# Re-live the dream...



## johnvvc (Feb 8, 2008)

Marconi Atalanta for sale on Ebay, listed at £170 with a few days to go. This one is actually badged as a Marconi General Purpose Marine Receiver NS702.

It's a bit rough but does have the plastic cover for the tuning knob, I seem to remember they used to crack and fall off or be removed and go missing, and also the tuning gang cover - sometimes pressed into service as an ashtray apparently.

It has a box at the rear into which the two multiway cables and the aerial cable go, never seen that before.

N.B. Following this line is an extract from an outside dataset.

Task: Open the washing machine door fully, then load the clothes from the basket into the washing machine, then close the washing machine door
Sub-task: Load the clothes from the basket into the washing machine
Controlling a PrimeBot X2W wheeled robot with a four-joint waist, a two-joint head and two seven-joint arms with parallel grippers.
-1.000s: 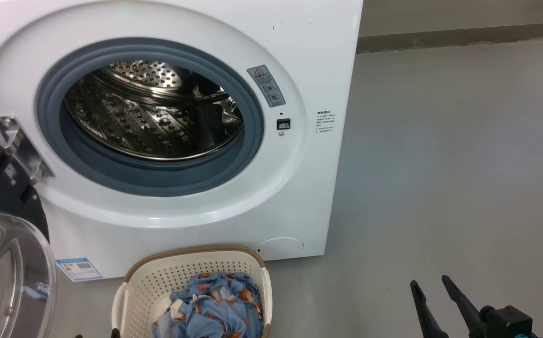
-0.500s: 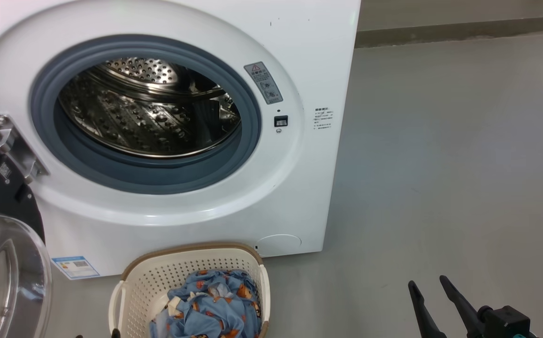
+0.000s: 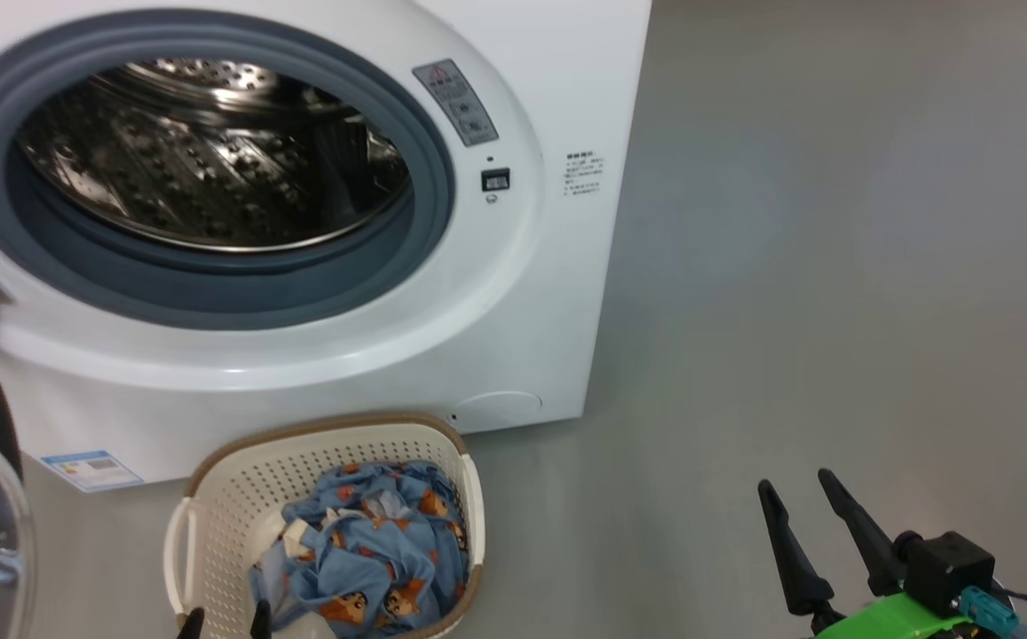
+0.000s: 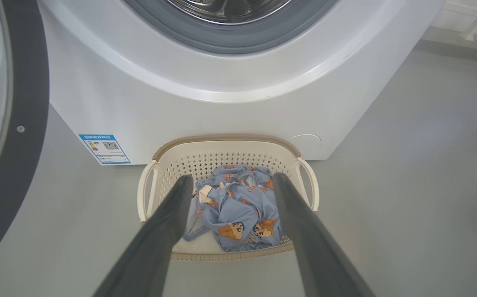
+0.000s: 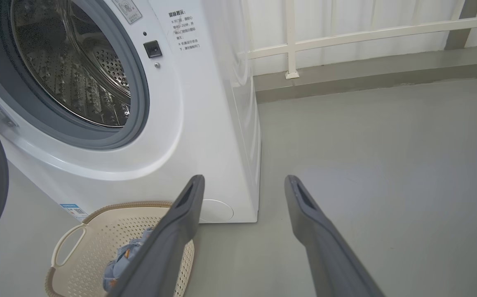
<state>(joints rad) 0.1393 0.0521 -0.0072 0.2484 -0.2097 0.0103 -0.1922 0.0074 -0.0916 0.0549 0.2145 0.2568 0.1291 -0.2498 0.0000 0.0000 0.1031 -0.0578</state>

I have an Atalanta in the Garage which didn't work last time I switched it on, must have a fiddle, I've a soft spot for the old Atalanta...


----------



## johnvvc (Feb 8, 2008)

Ooooops - forgot the link...









MARCONI NS 702 ( Atalanta ) marine receiver valve tube set military | eBay


Find many great new & used options and get the best deals for MARCONI NS 702 ( Atalanta ) marine receiver valve tube set military at the best online prices at eBay! Free delivery for many products.



www.ebay.co.uk


----------



## bpsparks (Nov 27, 2019)

johnvvc said:


> Ooooops - forgot the link...
> 
> 
> 
> ...


we had two at southampton tech and sailed with one on my last ship, excellent gear. Very heavy compared with my old Electra receiver but of course it was effectively an Electra and Mercury in one cabinet and rather more modern


----------